## EXERCISE:
Keep the text of the data exactly as it is and omit each picture from the copy.

## DATASET SECTION:
============

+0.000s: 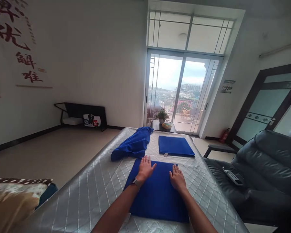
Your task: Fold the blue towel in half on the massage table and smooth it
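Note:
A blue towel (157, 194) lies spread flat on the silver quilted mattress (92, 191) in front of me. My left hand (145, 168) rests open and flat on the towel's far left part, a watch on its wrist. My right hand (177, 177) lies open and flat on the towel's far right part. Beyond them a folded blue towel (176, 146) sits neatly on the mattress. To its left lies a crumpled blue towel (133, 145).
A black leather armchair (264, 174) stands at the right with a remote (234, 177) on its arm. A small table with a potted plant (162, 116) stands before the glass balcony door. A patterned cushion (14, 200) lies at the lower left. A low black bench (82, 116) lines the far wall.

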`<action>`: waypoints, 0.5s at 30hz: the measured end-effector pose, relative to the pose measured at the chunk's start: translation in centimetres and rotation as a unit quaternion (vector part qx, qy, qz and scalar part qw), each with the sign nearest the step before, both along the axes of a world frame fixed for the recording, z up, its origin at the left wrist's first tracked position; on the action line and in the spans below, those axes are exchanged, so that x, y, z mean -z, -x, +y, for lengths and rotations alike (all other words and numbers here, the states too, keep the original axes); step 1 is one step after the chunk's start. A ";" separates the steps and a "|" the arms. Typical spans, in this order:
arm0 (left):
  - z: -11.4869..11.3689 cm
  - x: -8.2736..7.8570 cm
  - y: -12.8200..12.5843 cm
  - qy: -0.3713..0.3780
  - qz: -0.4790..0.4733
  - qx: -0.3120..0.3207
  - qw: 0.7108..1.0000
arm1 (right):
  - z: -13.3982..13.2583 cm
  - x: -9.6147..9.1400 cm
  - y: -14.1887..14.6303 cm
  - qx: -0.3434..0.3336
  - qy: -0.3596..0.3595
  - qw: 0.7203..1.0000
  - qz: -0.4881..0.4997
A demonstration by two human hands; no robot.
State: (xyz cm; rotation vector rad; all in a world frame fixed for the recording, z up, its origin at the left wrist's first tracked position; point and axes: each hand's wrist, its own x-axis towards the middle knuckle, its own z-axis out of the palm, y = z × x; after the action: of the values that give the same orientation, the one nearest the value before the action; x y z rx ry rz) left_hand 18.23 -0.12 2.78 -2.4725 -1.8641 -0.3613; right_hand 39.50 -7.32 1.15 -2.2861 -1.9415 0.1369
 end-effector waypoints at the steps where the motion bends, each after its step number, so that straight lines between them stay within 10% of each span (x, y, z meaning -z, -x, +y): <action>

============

## ANSWER TO THIS TASK:
+0.000s: 
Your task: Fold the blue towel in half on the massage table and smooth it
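Note:
A blue towel (157, 194) lies spread flat on the silver quilted mattress (92, 191) in front of me. My left hand (145, 168) rests open and flat on the towel's far left part, a watch on its wrist. My right hand (177, 177) lies open and flat on the towel's far right part. Beyond them a folded blue towel (176, 146) sits neatly on the mattress. To its left lies a crumpled blue towel (133, 145).
A black leather armchair (264, 174) stands at the right with a remote (234, 177) on its arm. A small table with a potted plant (162, 116) stands before the glass balcony door. A patterned cushion (14, 200) lies at the lower left. A low black bench (82, 116) lines the far wall.
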
`<action>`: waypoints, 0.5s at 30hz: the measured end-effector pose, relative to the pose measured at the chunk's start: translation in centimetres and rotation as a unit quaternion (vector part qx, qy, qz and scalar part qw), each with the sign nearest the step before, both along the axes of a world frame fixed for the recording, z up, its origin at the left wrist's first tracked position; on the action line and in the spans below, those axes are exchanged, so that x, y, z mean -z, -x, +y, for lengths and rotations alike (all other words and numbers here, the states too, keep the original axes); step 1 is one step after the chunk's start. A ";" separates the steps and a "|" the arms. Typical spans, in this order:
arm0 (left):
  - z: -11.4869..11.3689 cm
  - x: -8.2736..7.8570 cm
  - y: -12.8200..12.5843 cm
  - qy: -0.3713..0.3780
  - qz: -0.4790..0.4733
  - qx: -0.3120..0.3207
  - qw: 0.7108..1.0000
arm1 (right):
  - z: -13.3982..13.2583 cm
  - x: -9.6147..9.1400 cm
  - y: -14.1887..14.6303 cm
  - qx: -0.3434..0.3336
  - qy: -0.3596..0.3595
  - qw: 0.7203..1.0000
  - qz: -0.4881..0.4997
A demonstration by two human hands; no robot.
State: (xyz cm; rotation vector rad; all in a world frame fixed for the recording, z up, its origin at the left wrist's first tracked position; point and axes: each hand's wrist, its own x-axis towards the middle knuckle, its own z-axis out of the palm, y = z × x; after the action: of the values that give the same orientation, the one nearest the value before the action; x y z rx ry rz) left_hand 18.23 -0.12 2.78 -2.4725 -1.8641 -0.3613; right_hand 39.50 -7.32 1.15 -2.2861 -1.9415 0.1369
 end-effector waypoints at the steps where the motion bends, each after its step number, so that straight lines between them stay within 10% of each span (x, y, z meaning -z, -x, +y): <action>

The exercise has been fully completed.